Kyllinga erecta Schumach. - CYPERACEAE - Monocotylédone

Code : KYLEL

Synonymes : Cyperus aromaticus (Ridl.) Mattf. & Kuek.
Kyllinga polyphylla Willd. ex Kunth

Noms communs : Faux papyrus, navua sedge.

Français   

Description botanique Biologie Ecologie et répartition Prévention et moyens de lutte

Description botanique :

Adulte : Plante rhizomateuse d’une taille courante de 0,6 m de haut et parfois plus.
Tige triangulaire, glabre, naissant à partir de la base rhizomateuse au niveau du sol en formant des massifs denses.
Les feuilles sont au nombre de 3, situées à la base, glabres, linéaires de 15 cm de long sur 0,2 à 0,4 cm de large. Seulement 1 à 2 d’entre elles ont un limbe développé pouvant atteindre 15 cm de long, toujours plus court que l’axe florifère, linéaire, au sommet aigu et marge scabre.
Inflorescences formées par des têtes globuleuses de 0,6 à 1 cm de diamètre, vertes et sous-tendues par 5 à 8 bractées plus larges que les feuilles. Epillets étroitement serrés, composés de 1 à 2 fleurs, compressées latéralement, de forme elliptique étroite et de 2,5 à 3,5 mm de long.
Fruit elliptique biconvexe, de forme oblongue à obovale, marron à noir, de 2 mm de long, surmonté d’un style bifide.

Biologie :

L’espèce est pérenne et se propage de manière végétative grâce à son système de tige rhizomateuse souterraine en croissance continue qui produit des repousses à intervalles réguliers. Les fragments de rhizomes vivants peuvent être déplacés lors des travaux du sol. La plante se reproduit aussi par ses graines qui peuvent être transportées grâce aux oiseaux granivores ou par la boue adhérente aux animaux, aux engins agricoles et aux véhicules. La floraison survient sur des pieds agés de 2 à 3 mois en saison des pluies. Dans le même temps une nouvelle repousse végétative est produite qui va fleurir elle même en 2 mois. Ce processus continu en fait une espèce très agressive, non appétée par le bétail, sauf au stade jeune dans quelques cas.

Ecologie et répartition :

Kyllinga erecta est natif d’Afrique de l’Est et a été introduit dans de nombreux pays tropicaux et subtropicaux. L’espèce fait partie des 300 espèces envahissantes majeures de l’Australie tropicale, de l’Océan Indien et de l’Océanie dont la Nouvelle-Calédonie, où elle a été observée dès les années 1950. Cette Cypéracée préfère les régions humides et on la retrouve préférentiellement sur la Côte est, plutôt en situation ensoleillée.
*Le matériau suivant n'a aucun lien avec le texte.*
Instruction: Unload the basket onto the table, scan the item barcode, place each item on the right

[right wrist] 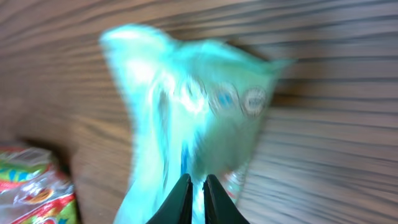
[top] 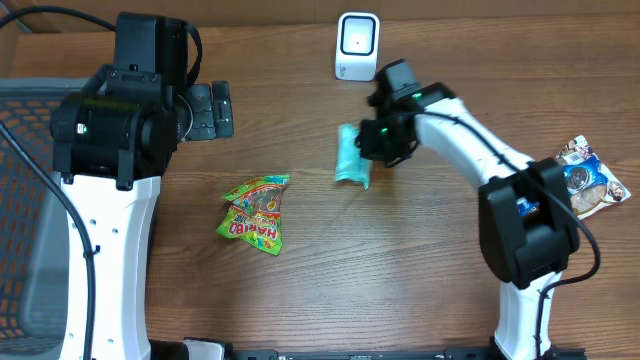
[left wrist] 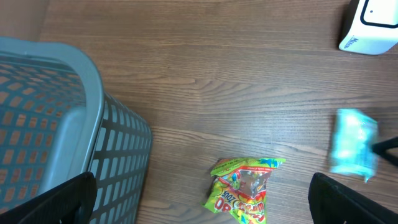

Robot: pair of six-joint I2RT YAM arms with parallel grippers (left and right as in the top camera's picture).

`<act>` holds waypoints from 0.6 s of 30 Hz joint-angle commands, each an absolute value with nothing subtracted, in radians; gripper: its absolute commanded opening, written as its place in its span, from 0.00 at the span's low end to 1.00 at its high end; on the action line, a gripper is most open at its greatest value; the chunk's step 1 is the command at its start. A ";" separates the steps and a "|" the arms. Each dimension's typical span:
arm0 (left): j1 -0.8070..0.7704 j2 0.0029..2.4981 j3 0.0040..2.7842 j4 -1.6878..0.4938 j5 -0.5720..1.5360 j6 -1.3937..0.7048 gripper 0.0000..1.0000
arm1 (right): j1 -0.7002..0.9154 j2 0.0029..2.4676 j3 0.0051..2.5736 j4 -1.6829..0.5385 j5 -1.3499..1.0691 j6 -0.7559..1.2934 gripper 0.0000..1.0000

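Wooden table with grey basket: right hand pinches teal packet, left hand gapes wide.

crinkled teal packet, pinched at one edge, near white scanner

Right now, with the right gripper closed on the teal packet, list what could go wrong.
1. The right gripper seems to pinch only an edge of the soft teal packet, so it could slip out on lifting.
2. No barcode shows in any view; it may end up facing away from the white scanner.
3. The floppy packet could fold and hide the code.
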State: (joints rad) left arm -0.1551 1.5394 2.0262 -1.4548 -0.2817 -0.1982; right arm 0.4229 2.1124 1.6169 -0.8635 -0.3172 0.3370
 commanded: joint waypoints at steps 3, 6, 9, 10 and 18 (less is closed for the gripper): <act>-0.151 1.543 2.038 -1.455 -0.295 -0.176 1.00 | 0.505 2.072 1.621 -0.842 -0.279 0.345 0.10; -0.151 1.543 2.038 -1.455 -0.295 -0.176 1.00 | 0.497 2.072 1.649 -0.860 -0.269 0.345 0.27; -0.151 1.543 2.038 -1.455 -0.295 -0.176 1.00 | 0.486 2.072 1.692 -0.898 -0.189 0.345 0.61; -0.151 1.543 2.038 -1.455 -0.295 -0.176 1.00 | 0.486 2.072 1.694 -0.898 -0.160 0.345 0.68; -0.151 1.543 2.038 -1.455 -0.295 -0.176 1.00 | 0.545 2.097 1.688 -0.802 -0.001 0.295 0.78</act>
State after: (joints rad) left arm -0.1551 1.5394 2.0262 -1.4551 -0.2817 -0.1982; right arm 0.5076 2.1120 1.6665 -0.8215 -0.1131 0.3176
Ailleurs, elle se cantonne à certaines zones de pâturages dégradés, dans les bas fonds inondés temporairement ou après piétinement d’un sol détrempé par le bétail.

Prévention et moyens de lutte :

Il faut à tout prix éviter le surpâturage, qui favorise la propagation du Faux papyrus. Certaines graminées supportant l’engorgement temporaire peuvent la concurrencer (Brachiaria mutica, Para, Paspalum plicatulum, Setaria grass cv. Kazungula). Les petites infestations peuvent être stoppées en arrachant les touffes et toutes les tiges souterraines. Pour des invasions plus importantes, un travail mécanique du sol hors saison des pluies, fera remonter les rhizomes à la surface pour les faire se dessécher. Le passage répété d’un rouleau permet aussi de briser régulièrement les tiges aériennes. Le contrôle chimique est approprié pour les petites surfaces avec une fréquence de 2 applications de glyphosate en plein en ciblant les zones infestées au dosage de 6 litres par ha de produit commercial pour obtenir un résultat probant (voir dosage sur tableau des modes de contrôle). Une implantation de graminées fourragères adaptées aux sols humides peut s’avérer nécessaire sur les zones traitées.